ASSIGNMENT: The data below holds the lines to copy: everything from the line containing "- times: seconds" to the line containing "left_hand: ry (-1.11", both ends included, set down exactly.

INFORMATION PROVIDED:
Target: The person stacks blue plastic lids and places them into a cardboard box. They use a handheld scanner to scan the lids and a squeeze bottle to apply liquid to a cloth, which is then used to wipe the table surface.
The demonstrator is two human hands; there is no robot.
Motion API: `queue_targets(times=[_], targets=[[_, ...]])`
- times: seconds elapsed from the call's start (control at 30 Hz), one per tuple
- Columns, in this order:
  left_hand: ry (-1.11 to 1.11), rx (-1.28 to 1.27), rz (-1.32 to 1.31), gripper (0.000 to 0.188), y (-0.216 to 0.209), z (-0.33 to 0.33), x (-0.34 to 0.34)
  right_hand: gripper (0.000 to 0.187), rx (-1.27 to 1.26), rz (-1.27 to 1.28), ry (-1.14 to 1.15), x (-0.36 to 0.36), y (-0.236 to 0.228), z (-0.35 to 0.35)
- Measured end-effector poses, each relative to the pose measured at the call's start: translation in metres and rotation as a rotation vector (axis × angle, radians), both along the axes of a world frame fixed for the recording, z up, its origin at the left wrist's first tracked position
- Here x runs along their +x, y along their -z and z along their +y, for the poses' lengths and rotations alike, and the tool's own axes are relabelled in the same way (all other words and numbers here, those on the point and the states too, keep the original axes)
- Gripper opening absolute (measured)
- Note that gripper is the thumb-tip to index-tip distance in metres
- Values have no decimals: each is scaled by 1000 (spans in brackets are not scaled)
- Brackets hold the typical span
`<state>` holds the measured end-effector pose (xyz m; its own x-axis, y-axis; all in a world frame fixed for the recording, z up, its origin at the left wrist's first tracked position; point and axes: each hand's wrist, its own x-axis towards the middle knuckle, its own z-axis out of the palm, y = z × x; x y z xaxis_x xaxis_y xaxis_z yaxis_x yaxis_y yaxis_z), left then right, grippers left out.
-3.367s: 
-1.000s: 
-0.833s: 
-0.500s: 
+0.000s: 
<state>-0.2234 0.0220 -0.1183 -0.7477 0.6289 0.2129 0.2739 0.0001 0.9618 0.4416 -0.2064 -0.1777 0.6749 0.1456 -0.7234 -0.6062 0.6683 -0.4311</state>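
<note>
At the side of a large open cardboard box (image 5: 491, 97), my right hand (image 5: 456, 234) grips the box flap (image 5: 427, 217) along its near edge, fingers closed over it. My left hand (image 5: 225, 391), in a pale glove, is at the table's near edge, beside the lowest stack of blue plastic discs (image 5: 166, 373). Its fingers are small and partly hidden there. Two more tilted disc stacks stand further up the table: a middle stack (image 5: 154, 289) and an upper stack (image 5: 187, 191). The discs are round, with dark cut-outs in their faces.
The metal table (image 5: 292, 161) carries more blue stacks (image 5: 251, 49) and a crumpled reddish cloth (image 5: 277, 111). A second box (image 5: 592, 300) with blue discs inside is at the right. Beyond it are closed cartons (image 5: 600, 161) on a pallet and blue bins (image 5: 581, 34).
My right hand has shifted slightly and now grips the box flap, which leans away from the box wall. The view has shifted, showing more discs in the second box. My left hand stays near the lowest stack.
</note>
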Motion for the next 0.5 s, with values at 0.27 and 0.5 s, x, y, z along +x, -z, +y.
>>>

SOLVED PROBLEM:
- times: seconds elapsed from the call's start (control at 30 Hz), one per tuple
- Columns, in this order:
  left_hand: ry (-1.11 to 1.11), rx (-1.28 to 1.27), rz (-1.32 to 1.31), gripper (0.000 to 0.188), y (-0.216 to 0.209), z (-0.33 to 0.33), x (-0.34 to 0.34)

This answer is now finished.